**TASK PROMPT**
Where a line of the listing below includes the word "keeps", reproduce that line.
=== Begin Enclosure ===
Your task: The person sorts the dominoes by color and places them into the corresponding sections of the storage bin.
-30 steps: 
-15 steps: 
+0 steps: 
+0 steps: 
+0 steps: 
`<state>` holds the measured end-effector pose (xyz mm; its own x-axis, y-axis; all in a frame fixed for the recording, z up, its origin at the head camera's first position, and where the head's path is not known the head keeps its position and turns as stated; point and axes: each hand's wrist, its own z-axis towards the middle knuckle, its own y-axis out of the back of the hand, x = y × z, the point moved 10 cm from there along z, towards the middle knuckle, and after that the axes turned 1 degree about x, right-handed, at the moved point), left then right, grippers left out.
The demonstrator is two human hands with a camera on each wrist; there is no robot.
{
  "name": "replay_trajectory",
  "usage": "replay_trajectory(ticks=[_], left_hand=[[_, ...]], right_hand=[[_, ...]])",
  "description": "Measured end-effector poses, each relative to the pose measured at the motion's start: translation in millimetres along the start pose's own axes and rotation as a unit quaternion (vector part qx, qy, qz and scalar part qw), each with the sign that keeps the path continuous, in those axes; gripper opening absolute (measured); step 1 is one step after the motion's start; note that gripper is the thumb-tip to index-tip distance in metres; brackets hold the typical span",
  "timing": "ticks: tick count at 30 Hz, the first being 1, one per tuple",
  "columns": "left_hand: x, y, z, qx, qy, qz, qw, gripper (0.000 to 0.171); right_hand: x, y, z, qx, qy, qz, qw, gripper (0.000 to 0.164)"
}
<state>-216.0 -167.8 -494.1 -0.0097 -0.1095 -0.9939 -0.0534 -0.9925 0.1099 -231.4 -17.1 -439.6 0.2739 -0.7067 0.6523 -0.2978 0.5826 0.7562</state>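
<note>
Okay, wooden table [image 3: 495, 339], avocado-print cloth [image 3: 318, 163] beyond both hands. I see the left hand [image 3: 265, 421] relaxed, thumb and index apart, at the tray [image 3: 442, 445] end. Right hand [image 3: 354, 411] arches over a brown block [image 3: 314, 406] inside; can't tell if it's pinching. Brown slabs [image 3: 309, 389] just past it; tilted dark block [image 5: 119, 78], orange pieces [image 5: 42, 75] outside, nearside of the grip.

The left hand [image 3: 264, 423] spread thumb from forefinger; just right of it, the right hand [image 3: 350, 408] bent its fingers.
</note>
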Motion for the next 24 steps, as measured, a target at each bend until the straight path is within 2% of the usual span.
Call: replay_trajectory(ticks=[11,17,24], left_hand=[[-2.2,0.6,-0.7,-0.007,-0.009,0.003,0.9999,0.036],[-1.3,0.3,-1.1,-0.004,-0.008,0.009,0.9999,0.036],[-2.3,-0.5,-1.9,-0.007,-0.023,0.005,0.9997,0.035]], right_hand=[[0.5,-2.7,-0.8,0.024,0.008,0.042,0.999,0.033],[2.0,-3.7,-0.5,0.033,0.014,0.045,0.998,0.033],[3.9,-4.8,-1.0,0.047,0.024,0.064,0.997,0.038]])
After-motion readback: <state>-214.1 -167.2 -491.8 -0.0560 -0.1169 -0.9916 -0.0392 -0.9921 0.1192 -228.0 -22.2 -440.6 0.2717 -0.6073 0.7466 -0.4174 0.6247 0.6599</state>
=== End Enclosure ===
**FINISHED EXERCISE**
`<state>` holds the measured end-effector pose (xyz mm; its own x-axis, y-axis; all in a frame fixed for the recording, z up, its origin at the head camera's first position, and where the head's path is not known the head keeps its position and turns as stated; point and axes: each hand's wrist, its own z-axis towards the middle knuckle, its own y-axis out of the back of the hand, x = y × z, the point moved 10 cm from there along z, towards the middle knuckle, and after that the axes turned 1 degree about x, right-handed, at the moved point), left then right, grippers left out.
  "description": "Measured end-effector poses, each relative to the pose measured at the motion's start: translation in millimetres along the start pose's own axes and rotation as a unit quaternion (vector part qx, qy, qz and scalar part qw), each with the sign that keeps the path continuous, in those axes; gripper opening absolute (measured); step 1 is one step after the motion's start; note that gripper is the thumb-tip to index-tip distance in metres; brackets hold the typical span",

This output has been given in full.